Actinium(III) oxalate is an inorganic compound of actinium and oxalic acid, with the formula Ac_{2}(C_{2}O_{4})_{3}. The best-characterized form is the colorless decahydrate, Ac_{2}(C_{2}O_{4})_{3}·10H_{2}O.

== Preparation ==
Actinium(III) oxalate decahydrate can be prepared by precipitating a purified aqueous solution containing Ac^{3+} with oxalic acid:

2 Ac^{3+} + 3 H_{2}C_{2}O_{4} + 10 H_{2}O → Ac_{2}(C_{2}O_{4})_{3}·10H_{2}O↓ + 6 H^{+}

The compound is only sparingly soluble in water, which allows actinium to be precipitated as the oxalate from solution.

== Structure and properties ==
Actinium(III) oxalate decahydrate is a colorless crystalline solid. It is isomorphous with lanthanum oxalate decahydrate and crystallizes in the monoclinic crystal system. Powder diffraction measurements gave lattice parameters a = 11.26 Å, b = 9.97 Å, c = 10.65 Å and β = 111.3°, with two formula units per unit cell.

The calculated density from these crystallographic data is 2.68 g/cm^{3}.

Only limited structural information is available for actinium compounds because of the element's intense radioactivity and scarcity. Actinium oxalate decahydrate is one of the few non-halide, non-chalcogenide Ac(III) compounds for which crystallographic data have been reported.

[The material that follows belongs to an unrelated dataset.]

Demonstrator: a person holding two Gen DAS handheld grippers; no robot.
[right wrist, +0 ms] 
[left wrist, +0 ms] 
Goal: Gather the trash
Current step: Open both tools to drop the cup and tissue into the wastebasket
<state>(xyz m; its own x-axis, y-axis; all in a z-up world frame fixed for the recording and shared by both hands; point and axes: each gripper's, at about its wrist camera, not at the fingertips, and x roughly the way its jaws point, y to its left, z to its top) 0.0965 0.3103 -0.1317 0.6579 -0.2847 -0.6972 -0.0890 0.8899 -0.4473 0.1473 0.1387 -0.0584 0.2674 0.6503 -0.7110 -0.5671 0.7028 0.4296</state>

The structure has generally been considered analogous to that of lanthanum oxalate decahydrate, with nine-coordinate Ac^{3+} centres, although the available actinium data are based on powder diffraction rather than a full single-crystal structure determination.

=== Thermal decomposition ===
Actinium oxalate can be converted to actinium(III) oxide by strong heating. In radiochemical preparations, ignition of actinium oxalate at about 1000–1100 °C has been used to obtain Ac_{2}O_{3}.